The Youth of the Great Elector eBook

This eBook from the Gutenberg Project consists of approximately 636 pages of information about The Youth of the Great Elector.

The Youth of the Great Elector eBook

This eBook from the Gutenberg Project consists of approximately 636 pages of information about The Youth of the Great Elector.

“What will you give me, if I let you go?” screamed Gabriel Nietzel, tightening his grasp and shaking him violently.  “What will you give me?”

“I will give you a fine house, I will give you thousands, I will give you rank and titles.  Tell me what you want, and I will give it to you!”

“Give me Rebecca!  I want her and her alone!  Tell me where she is or I will kill you!”

“She is in my house at Spandow,” said the count hastily.  “Come, we will go away.  You shall have your Rebecca again.  Come, let us go!  Rebecca is longing for you!  Come!”

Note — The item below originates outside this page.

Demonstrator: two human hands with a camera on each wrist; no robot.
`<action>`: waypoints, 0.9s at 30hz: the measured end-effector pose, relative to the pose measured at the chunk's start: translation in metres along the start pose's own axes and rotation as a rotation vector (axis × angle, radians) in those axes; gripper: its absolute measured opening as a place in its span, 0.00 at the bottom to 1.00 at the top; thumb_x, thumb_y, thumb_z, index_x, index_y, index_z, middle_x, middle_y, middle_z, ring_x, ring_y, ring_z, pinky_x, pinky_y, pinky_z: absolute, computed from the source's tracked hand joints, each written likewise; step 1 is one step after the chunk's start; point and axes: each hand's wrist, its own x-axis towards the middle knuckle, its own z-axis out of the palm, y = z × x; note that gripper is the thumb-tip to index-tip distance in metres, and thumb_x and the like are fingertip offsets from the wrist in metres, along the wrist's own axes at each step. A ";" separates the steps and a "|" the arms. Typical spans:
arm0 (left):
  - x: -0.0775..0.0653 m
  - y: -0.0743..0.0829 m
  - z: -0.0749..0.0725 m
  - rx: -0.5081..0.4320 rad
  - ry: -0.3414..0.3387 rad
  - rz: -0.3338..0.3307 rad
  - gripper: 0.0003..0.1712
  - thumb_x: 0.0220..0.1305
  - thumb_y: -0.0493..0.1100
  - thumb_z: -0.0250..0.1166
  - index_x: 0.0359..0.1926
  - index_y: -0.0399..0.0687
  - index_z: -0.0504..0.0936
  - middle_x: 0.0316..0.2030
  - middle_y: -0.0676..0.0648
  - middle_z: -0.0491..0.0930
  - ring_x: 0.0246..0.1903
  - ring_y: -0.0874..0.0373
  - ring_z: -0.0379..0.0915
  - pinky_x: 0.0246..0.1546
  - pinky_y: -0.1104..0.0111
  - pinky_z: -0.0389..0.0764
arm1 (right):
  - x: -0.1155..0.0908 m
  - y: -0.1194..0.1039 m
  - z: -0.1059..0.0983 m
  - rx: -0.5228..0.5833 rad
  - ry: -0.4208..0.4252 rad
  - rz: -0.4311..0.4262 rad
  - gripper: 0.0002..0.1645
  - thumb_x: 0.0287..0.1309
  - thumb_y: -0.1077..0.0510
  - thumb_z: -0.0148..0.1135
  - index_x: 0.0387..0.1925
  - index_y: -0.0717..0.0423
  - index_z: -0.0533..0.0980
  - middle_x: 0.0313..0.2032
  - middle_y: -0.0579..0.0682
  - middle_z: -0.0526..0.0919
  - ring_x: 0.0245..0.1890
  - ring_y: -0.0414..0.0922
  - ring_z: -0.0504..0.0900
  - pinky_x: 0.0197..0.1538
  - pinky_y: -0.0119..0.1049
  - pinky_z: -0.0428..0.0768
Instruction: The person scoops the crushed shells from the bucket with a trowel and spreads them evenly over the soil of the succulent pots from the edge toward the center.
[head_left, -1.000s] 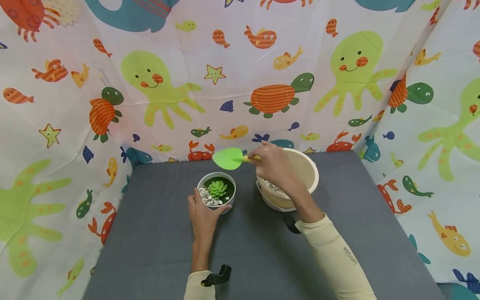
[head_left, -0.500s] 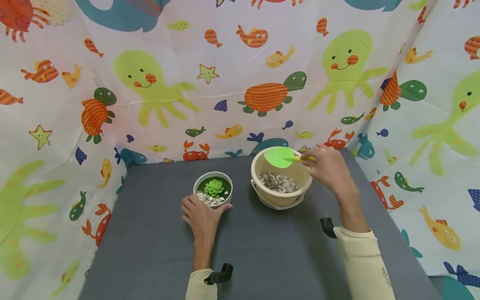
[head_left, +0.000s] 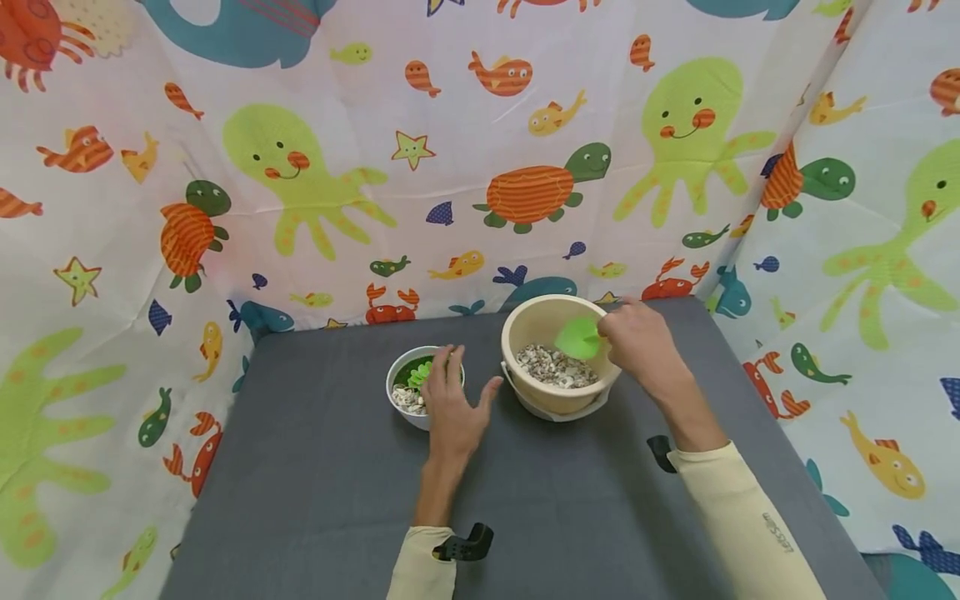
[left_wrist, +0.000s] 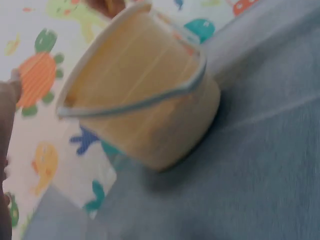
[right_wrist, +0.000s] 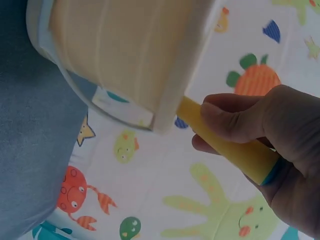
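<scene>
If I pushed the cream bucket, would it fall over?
Probably not easily: the bucket stands upright with stones low inside. A hard push near the top might tip it, since its base looks narrower. The hanging handle would probably swing.

On the left was a pale cream fabric sleeve [head_left: 423, 568]; on the right, a matching cream sleeve [head_left: 738, 517] bore tiny, illegible grey lettering [head_left: 777, 533]. A curved black wrist device [head_left: 467, 545] jutted beside the left sleeve's end, a blocky black wrist device [head_left: 661, 454] beside the right's.
</scene>
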 end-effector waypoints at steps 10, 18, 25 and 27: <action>-0.002 0.024 0.027 -0.111 -0.275 0.096 0.50 0.51 0.65 0.63 0.69 0.47 0.56 0.68 0.48 0.53 0.64 0.56 0.55 0.54 0.63 0.71 | 0.010 -0.013 0.032 -0.059 -0.058 0.005 0.12 0.40 0.72 0.63 0.14 0.54 0.77 0.15 0.48 0.76 0.30 0.53 0.78 0.32 0.49 0.78; 0.000 0.025 0.029 -0.132 -0.268 0.079 0.49 0.48 0.63 0.66 0.68 0.50 0.59 0.68 0.49 0.53 0.63 0.56 0.58 0.53 0.63 0.72 | 0.012 -0.020 0.052 0.052 -0.050 0.046 0.15 0.37 0.71 0.65 0.10 0.52 0.72 0.12 0.46 0.68 0.19 0.45 0.67 0.22 0.40 0.70; 0.001 0.023 0.030 -0.163 -0.224 0.099 0.48 0.46 0.63 0.67 0.66 0.49 0.62 0.67 0.47 0.56 0.63 0.56 0.58 0.54 0.65 0.71 | 0.008 -0.017 0.060 0.205 -0.030 0.120 0.11 0.35 0.69 0.62 0.10 0.52 0.76 0.12 0.43 0.66 0.17 0.43 0.62 0.25 0.40 0.65; 0.001 0.021 0.031 -0.170 -0.209 0.103 0.48 0.45 0.62 0.68 0.66 0.49 0.63 0.66 0.46 0.59 0.63 0.57 0.58 0.54 0.66 0.70 | 0.007 -0.017 0.060 0.238 -0.017 0.125 0.08 0.34 0.69 0.61 0.12 0.53 0.78 0.13 0.44 0.71 0.18 0.44 0.64 0.26 0.43 0.68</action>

“You are deceiving me!” laughed Gabriel Nietzel.  “I see it in your eyes, you are deceiving me.  You want me to open the doors, and then you will call your people.  There is no truth in what you say.  Rebecca is not at Spandow; I know that, for I have been there.  I stood many hours before the windows of your palace and called upon her name.  She would have heard if she had been there; she would have come to me—­she would have freed me from all my sufferings.  For, you must know, my Rebecca loved me!  Because she loved me, that she might expiate the crime which you had tempted me to commit, that she might lift the weight of sin from my head, she went back to Berlin and bade me go on with our child.  I had solemnly sworn that to her, and I kept my oath.  I went on, following the route we had agreed upon together.  I waited for her at every resting place, and always waited in vain.  I came to Venice, and went to the house of Rebecca’s father; but she was not there.  I wanted to go in search of her, but they held me fast, they imprisoned me in a dark dungeon.  And there I sat a whole century, and yet was patient, ever waiting for the moment when I might escape from them and go to look for my Rebecca.  And at last the moment came.  The jailer entered to bring me my food; we were quite alone, and they had taken off my chains, for I had been harmless and gentle for some months past.  I seized him, choked him, so that he could not scream, took his keys, and fled.  God helped me; he always pities the poor and unfortunate—­he knew that I wanted to search for Rebecca.  I came to Germany; I enlisted as a soldier, for I durst not die of hunger, else I could not reach Berlin and find my Rebecca.  But now I am here, and ask you in the name of God and in view of the judgment day, where is Rebecca?”

“I do not know,” murmured Count Schwarzenberg, whom Gabriel Nietzel still held closely pinioned in his grasp.

“You do not know?” shrieked Gabriel Nietzel.  “I read it in your face, you have murdered her.  Yes, yes, I see it, I feel it—­you have murdered her!  Confess it, wretch! fall down upon your knees and confess that you have murdered Rebecca!”

Schwarzenberg would have denied it, but he could not; conscience paralyzed his tongue, so that it could not utter the falsehood.  He wanted to make resistance against those dreadful hands which held him fast, but he had no more power.  Everything swam before him, there was a roaring in his ears, his knees tottered and shook, and the perspiration stood in great drops upon his brow.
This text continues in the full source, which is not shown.